These are artificial datasets for illustration; and represent dividing up a T cell response into three categories. (A) Data for two individuals is shown. The two individuals have different overall magnitude of responses, but the response distributes identically into the categories. Hence, the pie charts that average the results (top) are identical whether they use absolute, unnormalized data (left) or relative, normalized data (right). (B) Here, 10 individuals are analyzed, one of whom is a sharp outlier from the other 9. The pie charts averaging the 10 individuals are very different when using absolute numbers (left) vs relative numbers (right). This is because the absolute representation weights each individual according to the magnitude of their response; thus, subject #10 is weighted almost 100-fold greater than the other subjects. The resulting pie chart looks very similar to the pie chart for subject #10, and not like the other nine. When averaging the normalized values (right), subject #10 is weighted equally to all others, and thereby contributes only 10% of the information. Hence, the average pie chart looks very similar to the majority of subjects.

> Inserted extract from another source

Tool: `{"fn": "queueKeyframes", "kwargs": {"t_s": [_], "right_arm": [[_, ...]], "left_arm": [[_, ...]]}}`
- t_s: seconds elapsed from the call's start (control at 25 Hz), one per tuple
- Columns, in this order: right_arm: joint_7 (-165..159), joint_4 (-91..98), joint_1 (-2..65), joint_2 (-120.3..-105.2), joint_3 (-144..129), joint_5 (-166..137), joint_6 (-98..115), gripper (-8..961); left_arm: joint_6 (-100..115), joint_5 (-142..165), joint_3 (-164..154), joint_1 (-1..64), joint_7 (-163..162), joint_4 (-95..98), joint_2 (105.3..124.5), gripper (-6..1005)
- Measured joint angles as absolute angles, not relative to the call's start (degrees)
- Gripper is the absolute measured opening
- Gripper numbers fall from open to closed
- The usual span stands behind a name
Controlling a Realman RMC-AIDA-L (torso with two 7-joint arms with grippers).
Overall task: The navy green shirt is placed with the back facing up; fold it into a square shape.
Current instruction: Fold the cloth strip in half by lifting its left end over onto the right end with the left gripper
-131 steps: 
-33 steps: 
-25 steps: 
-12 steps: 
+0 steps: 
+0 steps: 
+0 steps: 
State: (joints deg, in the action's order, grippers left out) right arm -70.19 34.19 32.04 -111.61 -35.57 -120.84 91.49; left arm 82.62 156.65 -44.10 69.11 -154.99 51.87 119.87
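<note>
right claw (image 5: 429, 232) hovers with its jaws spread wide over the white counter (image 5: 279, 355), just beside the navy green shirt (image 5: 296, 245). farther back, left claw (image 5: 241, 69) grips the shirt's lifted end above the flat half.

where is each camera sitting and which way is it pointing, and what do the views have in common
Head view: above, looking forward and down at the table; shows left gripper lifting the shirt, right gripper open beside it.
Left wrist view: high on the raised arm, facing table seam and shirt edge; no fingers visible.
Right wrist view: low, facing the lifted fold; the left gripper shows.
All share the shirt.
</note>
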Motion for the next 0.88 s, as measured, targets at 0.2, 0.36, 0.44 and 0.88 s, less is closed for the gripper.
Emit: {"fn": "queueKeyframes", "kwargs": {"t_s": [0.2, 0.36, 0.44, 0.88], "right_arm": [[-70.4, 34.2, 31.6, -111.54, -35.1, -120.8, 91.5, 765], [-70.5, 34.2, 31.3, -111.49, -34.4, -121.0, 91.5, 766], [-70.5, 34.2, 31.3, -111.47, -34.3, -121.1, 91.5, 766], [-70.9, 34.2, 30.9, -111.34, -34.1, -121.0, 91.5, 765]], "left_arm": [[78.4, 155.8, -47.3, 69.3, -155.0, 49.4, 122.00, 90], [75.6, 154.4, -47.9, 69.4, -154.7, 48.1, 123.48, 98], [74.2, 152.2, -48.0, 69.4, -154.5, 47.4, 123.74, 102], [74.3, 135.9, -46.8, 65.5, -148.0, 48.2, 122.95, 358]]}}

PBMC were stimulated with (“Stimulated”) or without (“Background”) antigen; the proportion of T cells producing cytokine is shown as histograms. The top panel shows the results for the control, unstimulated cultures; small levels of background (up to 0.1% of T cells) are evident. The red line is an approximation of the distribution. The middle panel shows the results for the stimulated cultures. A low proportion of positives is evident, and represented by the blue line. To obtain an estimate of the true frequency of antigen-specific cells, the background value for each culture is subtracted from this measurement; the resulting distribution is shown at bottom. The major set of negative cultures is now centered on zero, with a symmetric spread representing measurement and experimental errors. A small positive threshold (green) is chosen based on an assumption that the negative cultures are symmetrically distributed and estimating the extent of that distribution from the values below zero (i.e., purple line); for further analysis or display of this distribution, those values can be set to zero. This does not introduce a systematic bias, and statistics will reflect values principally from true positive cultures.

The phenotype of all cytokine positive cells was determined; the fraction that falls into a Naïve, central memory (CM), transitional memory (TM), effector memory (EM), or terminal effector (TE) memory subset is shown in the bar chart and pie charts. Distributions are shown for the background (unstimulated) control, for all stimulated samples (stimulated with HIV envelope peptides, Env), for those samples with Env responses less than 3-fold above background, and for those with responses greater than 3-fold or 10-fold above background. Note that the phenotype for a response that is 3-fold above background would represent a mixture of cells that is 25% background and 75% antigen-specific. Bars show interquartile ranges for each measurement. p values were computed using the permutation test described in the text, comparing each distribution against the control.